Но тут перо мое определенно подвело меня: не думал, ей-богу, не думал об этом в то утро Семен Медведев. Просто на парня приятные воспоминания нахлынули, а тут рядом слушатель. Вот и было сказано для зачина хорошее и, ей-богу, не смешное слово: «Помню». И пошло. В ту пору, в девятнадцать с чем-то лет, я при случае охотно предавался подобным воспоминаниям и получал от этого удовольствия не меньше, чем любой старикан. Да, тогда я еще любил вспоминать. Тогда да, теперь это, увы, не принадлежит к числу моих любимых занятий.

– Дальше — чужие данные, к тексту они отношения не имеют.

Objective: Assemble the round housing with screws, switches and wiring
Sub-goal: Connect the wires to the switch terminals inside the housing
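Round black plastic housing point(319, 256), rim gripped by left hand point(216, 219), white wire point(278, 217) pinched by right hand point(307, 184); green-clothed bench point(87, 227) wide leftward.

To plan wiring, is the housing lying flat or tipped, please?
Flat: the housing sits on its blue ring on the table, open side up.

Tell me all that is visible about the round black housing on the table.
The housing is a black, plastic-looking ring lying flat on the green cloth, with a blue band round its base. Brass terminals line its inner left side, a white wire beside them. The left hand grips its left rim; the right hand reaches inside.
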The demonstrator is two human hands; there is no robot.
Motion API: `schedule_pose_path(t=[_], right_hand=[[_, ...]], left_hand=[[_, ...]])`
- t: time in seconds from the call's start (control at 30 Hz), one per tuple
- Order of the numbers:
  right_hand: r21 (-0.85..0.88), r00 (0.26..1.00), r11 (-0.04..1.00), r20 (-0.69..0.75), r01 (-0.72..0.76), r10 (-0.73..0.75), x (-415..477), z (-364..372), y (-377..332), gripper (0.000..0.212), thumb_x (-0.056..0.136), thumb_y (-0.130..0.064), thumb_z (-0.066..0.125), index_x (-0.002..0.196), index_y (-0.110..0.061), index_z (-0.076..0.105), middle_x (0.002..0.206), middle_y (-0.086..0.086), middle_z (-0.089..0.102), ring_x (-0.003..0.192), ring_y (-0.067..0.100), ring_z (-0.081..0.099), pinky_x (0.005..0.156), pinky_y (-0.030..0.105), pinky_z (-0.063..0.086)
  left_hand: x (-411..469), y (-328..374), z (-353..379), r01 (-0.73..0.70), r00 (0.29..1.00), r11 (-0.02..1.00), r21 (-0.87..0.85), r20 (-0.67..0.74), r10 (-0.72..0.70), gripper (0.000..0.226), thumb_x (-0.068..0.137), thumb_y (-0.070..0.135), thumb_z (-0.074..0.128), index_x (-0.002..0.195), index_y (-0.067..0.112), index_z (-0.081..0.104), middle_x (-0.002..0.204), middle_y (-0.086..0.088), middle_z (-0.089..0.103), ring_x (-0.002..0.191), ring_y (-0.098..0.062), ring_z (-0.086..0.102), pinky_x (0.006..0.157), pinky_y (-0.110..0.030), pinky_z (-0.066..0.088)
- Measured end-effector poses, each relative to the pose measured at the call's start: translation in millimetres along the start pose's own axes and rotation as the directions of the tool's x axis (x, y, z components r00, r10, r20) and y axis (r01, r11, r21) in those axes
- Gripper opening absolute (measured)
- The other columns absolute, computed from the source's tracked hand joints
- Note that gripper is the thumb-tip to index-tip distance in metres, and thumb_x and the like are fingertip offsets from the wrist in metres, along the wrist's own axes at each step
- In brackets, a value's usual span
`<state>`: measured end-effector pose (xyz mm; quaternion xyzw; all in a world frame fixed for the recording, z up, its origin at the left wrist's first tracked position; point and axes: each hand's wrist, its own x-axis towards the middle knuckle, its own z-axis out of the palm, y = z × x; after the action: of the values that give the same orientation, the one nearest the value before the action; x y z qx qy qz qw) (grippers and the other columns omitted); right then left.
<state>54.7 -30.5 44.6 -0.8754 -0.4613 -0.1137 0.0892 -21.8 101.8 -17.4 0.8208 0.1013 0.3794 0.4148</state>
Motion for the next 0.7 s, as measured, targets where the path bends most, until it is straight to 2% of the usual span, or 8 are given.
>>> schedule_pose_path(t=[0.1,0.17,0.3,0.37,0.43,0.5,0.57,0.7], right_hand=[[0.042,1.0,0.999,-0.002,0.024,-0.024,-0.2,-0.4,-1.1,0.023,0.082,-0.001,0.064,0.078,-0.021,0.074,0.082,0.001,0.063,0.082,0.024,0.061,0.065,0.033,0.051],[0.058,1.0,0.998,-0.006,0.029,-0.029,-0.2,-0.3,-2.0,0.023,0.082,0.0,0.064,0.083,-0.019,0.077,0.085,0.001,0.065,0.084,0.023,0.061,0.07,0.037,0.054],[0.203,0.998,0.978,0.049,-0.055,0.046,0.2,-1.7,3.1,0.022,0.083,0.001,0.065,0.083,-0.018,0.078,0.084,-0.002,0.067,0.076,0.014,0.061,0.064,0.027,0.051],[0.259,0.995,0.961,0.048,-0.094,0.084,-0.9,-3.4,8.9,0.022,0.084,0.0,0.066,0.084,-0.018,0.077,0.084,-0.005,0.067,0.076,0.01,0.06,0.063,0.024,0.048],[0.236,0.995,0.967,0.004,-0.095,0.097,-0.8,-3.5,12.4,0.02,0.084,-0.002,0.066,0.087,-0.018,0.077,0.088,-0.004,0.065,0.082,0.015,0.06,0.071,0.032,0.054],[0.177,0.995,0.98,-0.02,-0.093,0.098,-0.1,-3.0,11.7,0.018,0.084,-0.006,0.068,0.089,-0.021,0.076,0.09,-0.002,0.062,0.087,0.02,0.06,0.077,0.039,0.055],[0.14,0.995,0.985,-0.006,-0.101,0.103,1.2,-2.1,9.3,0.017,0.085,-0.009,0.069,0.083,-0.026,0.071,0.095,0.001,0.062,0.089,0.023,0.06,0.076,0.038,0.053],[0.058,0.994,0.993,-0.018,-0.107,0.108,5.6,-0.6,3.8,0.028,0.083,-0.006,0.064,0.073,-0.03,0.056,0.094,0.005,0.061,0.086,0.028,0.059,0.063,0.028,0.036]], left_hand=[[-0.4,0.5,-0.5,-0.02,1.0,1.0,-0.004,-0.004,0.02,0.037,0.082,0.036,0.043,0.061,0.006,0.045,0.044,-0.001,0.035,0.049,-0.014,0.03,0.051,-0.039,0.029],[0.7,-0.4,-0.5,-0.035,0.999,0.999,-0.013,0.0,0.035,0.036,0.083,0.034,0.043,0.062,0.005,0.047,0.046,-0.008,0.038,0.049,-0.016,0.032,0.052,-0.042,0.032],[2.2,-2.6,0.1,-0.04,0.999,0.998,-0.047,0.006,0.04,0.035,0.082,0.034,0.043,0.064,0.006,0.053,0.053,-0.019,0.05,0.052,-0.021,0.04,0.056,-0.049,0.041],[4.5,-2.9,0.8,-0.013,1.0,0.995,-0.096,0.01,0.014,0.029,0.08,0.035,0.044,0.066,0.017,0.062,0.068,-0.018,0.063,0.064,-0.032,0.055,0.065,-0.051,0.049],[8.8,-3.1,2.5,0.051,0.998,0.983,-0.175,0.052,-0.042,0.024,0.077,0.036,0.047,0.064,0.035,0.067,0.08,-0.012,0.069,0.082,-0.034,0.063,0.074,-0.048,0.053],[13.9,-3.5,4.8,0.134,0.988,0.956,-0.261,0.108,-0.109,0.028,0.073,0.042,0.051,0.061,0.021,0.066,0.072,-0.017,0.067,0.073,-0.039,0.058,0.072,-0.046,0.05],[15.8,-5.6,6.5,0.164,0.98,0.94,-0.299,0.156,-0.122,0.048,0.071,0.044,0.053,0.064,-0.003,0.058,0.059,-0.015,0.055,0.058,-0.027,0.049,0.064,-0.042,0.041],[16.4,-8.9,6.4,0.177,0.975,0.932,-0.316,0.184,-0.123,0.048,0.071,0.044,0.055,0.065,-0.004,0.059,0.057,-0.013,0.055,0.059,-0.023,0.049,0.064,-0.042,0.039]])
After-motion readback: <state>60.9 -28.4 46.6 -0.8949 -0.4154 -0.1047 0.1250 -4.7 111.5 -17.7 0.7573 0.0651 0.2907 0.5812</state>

Я и сейчас могу повторить слово в слово все, что рассказал тогда Юре Топоркову, и не делаю этого лишь потому, что, к превеликому сожалению моему, не смешно уже. А тогда мы здорово посмеялись с Юрой над забавными выходками моих соучеников, а когда я рассказал, как мы всей компанией разыграли одного явного лопуха из параллельного класса, Юра даже остановился, — он, как говаривала моя мама, «зашелся смехом» и минуты две шагу из-за этого не мог сделать.
— Ну, ты скажешь! — Юра смахнул рукой выкатившиеся из глаз слезинки. — Хорошо, что я в вашей школе не учился. Таким только на зуб попади.